Retype the whole listing below exactly, keeping every picture out of it.
★ ★ ★
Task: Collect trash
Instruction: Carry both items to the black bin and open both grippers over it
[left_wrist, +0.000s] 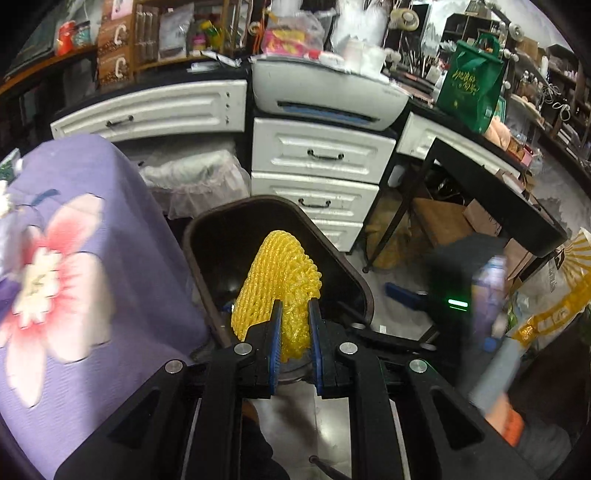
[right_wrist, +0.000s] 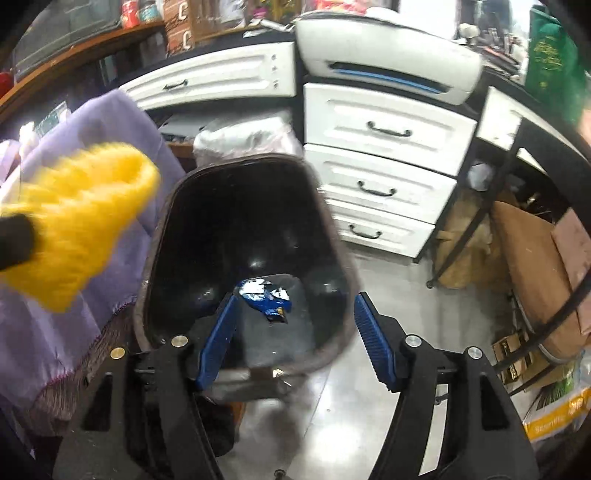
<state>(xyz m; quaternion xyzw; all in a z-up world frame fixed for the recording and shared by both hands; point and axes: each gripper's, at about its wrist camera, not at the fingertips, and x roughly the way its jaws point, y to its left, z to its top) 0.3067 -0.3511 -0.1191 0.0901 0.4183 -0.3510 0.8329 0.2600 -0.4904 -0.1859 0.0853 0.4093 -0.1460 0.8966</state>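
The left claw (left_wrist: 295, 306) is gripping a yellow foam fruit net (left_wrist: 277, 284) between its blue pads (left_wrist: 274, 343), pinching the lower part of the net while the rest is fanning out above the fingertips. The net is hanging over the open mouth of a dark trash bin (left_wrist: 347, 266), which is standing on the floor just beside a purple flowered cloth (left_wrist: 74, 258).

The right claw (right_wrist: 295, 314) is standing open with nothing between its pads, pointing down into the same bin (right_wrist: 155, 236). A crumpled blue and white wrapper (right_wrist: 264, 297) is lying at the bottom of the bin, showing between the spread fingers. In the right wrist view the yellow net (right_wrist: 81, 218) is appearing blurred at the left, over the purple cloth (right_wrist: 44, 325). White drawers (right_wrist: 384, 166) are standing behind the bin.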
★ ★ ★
Written solution |
Task: Collect trash
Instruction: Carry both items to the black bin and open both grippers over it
[left_wrist, +0.000s] 
[right_wrist, +0.000s] 
<state>(xyz m; quaternion xyzw; all in a z-up world frame fixed for the recording and shared by both hands; point and axes: each gripper's, at about its wrist camera, not at the fingertips, and x roughly the way its jaws point, y to its left, z to its top) 0.3067 -0.3511 -0.1191 0.0901 0.4183 -0.3510 0.8329 0.2600 -0.4904 -0.1859 0.0853 0.4093 -0.1460 0.8966</state>
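The left claw (left_wrist: 295, 306) is gripping a yellow foam fruit net (left_wrist: 277, 284) between its blue pads (left_wrist: 274, 343), pinching the lower part of the net while the rest is fanning out above the fingertips. The net is hanging over the open mouth of a dark trash bin (left_wrist: 347, 266), which is standing on the floor just beside a purple flowered cloth (left_wrist: 74, 258).

The right claw (right_wrist: 295, 314) is standing open with nothing between its pads, pointing down into the same bin (right_wrist: 155, 236). A crumpled blue and white wrapper (right_wrist: 264, 297) is lying at the bottom of the bin, showing between the spread fingers. In the right wrist view the yellow net (right_wrist: 81, 218) is appearing blurred at the left, over the purple cloth (right_wrist: 44, 325). White drawers (right_wrist: 384, 166) are standing behind the bin.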

There's no more to the output.